**Task objective**
In the listing below, find the line containing "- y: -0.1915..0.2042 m" and the line containing "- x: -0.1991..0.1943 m". Repeat exactly those two lines and every line between them, nothing more.

**Source material**
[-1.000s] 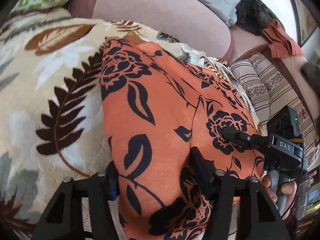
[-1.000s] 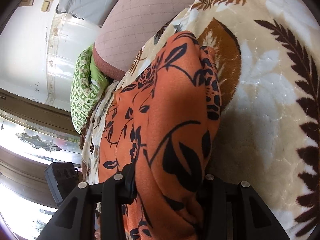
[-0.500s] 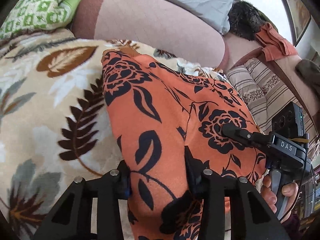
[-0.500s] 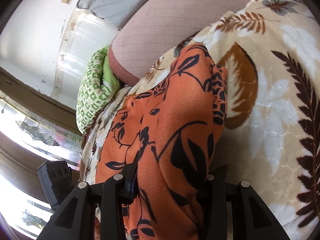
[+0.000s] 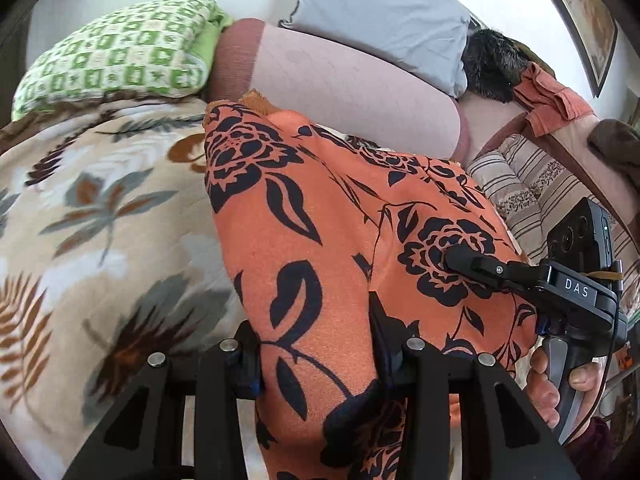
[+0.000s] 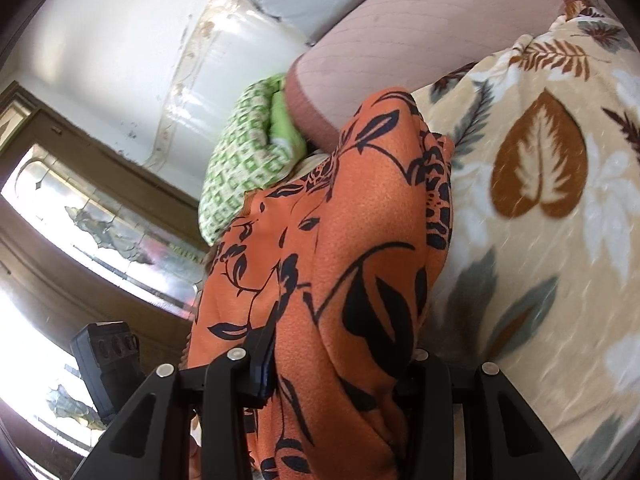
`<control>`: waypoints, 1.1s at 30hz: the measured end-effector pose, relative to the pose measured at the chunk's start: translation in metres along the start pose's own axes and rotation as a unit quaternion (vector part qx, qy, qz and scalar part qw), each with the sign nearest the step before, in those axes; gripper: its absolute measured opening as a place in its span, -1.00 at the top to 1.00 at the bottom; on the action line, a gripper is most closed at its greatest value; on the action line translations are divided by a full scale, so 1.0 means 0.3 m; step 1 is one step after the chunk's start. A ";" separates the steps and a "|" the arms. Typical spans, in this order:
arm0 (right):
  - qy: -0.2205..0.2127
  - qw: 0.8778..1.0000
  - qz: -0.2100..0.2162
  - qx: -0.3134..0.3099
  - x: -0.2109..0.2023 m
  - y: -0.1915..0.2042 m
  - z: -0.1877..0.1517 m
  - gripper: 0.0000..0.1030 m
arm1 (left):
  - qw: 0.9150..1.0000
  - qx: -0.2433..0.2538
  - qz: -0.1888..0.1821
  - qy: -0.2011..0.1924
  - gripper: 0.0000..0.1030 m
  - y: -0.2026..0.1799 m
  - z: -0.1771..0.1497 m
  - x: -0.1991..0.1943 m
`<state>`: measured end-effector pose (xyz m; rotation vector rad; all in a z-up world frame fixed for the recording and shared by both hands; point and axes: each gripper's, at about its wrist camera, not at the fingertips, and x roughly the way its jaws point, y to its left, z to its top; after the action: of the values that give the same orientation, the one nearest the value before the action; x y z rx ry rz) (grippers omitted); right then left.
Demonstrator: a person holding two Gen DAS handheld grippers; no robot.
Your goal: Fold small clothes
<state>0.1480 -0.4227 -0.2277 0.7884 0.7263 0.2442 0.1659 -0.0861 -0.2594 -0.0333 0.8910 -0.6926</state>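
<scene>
An orange garment with a black flower print (image 5: 332, 216) is held up over a cream blanket with a leaf pattern (image 5: 100, 216). My left gripper (image 5: 316, 344) is shut on the garment's near edge, with cloth bunched between the fingers. My right gripper (image 6: 340, 360) is shut on another part of the same garment (image 6: 352, 248). In the left wrist view the right gripper (image 5: 472, 264) shows at the right, its finger pressed on the cloth, with a hand under it. The far end of the garment rests on the blanket (image 6: 560, 240).
A pink bolster (image 5: 348, 84) lies behind the garment, with a green checked pillow (image 5: 116, 56) at the left and a grey pillow (image 5: 384, 12) behind. A striped cushion (image 5: 532, 196) and piled clothes (image 5: 548, 96) are at the right. A window (image 6: 80, 220) is at the left.
Both grippers have risen and drawn back with the garment in them. More of the pillows and the wall behind has come into view. The grips have not changed.
</scene>
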 end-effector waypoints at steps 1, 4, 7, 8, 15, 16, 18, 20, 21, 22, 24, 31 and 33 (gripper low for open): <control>0.001 1.000 0.002 -0.001 -0.002 0.013 -0.020 0.19 | 1.000 0.002 0.005 -0.001 0.17 0.003 -0.015 -0.012; 0.003 1.000 0.003 0.006 0.002 0.034 -0.078 0.19 | 1.000 -0.014 0.009 0.005 0.17 0.034 -0.072 -0.040; 0.011 1.000 0.000 0.017 0.008 0.030 -0.135 0.19 | 0.999 -0.024 0.015 0.016 0.17 0.045 -0.129 -0.043; 0.015 1.000 -0.003 0.021 0.010 0.024 -0.164 0.19 | 0.999 -0.028 0.016 0.022 0.17 0.046 -0.145 -0.042; 0.021 0.999 -0.029 0.037 0.007 -0.031 -0.287 0.19 | 0.998 -0.018 0.037 0.044 0.15 0.030 -0.235 -0.007; 0.021 0.999 -0.032 0.036 0.011 -0.037 -0.296 0.19 | 0.998 -0.021 0.038 0.043 0.12 0.034 -0.240 -0.002; 0.019 0.998 -0.028 0.045 0.012 -0.059 -0.304 0.18 | 0.998 -0.022 0.041 0.047 0.04 0.040 -0.253 0.003; 0.021 0.998 -0.027 0.052 0.016 -0.076 -0.309 0.12 | 0.997 -0.027 0.050 0.047 -0.18 0.043 -0.267 0.000; 0.023 0.998 -0.031 0.052 0.019 -0.083 -0.297 0.07 | 0.997 -0.028 0.057 0.049 -0.24 0.046 -0.273 0.001; 0.025 0.998 -0.034 0.055 0.027 -0.085 -0.296 -0.01 | 0.996 -0.028 0.063 0.049 -0.34 0.048 -0.278 -0.001; 0.031 0.996 -0.042 0.069 0.033 -0.093 -0.298 -0.14 | 0.996 -0.027 0.074 0.046 -0.50 0.050 -0.287 -0.011; 0.009 0.994 -0.086 0.070 -0.035 -0.078 -0.307 -0.23 | 0.994 -0.006 0.108 0.026 -0.55 0.044 -0.294 -0.072; -0.010 0.993 -0.103 0.062 -0.073 -0.064 -0.305 -0.23 | 0.992 0.002 0.123 0.014 -0.55 0.041 -0.290 -0.094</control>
<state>0.0688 -0.3948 -0.2746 0.8253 0.8037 0.0045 0.0974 -0.0388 -0.2992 0.0895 0.9021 -0.4653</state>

**Task output**
  - y: -0.1915..0.2042 m
  - z: -0.1877..0.1517 m
  - gripper: 0.0000..0.1030 m
arm1 (left):
  - qw: 0.9150..1.0000
  - qx: -0.2433..0.2538
  - qz: -0.1888..0.1821
  - qy: -0.2011..0.1924
  - gripper: 0.0000..0.1030 m
  - y: -0.2026..0.1799 m
  - z: -0.1771..0.1497 m
  - x: -0.1991..0.1943 m

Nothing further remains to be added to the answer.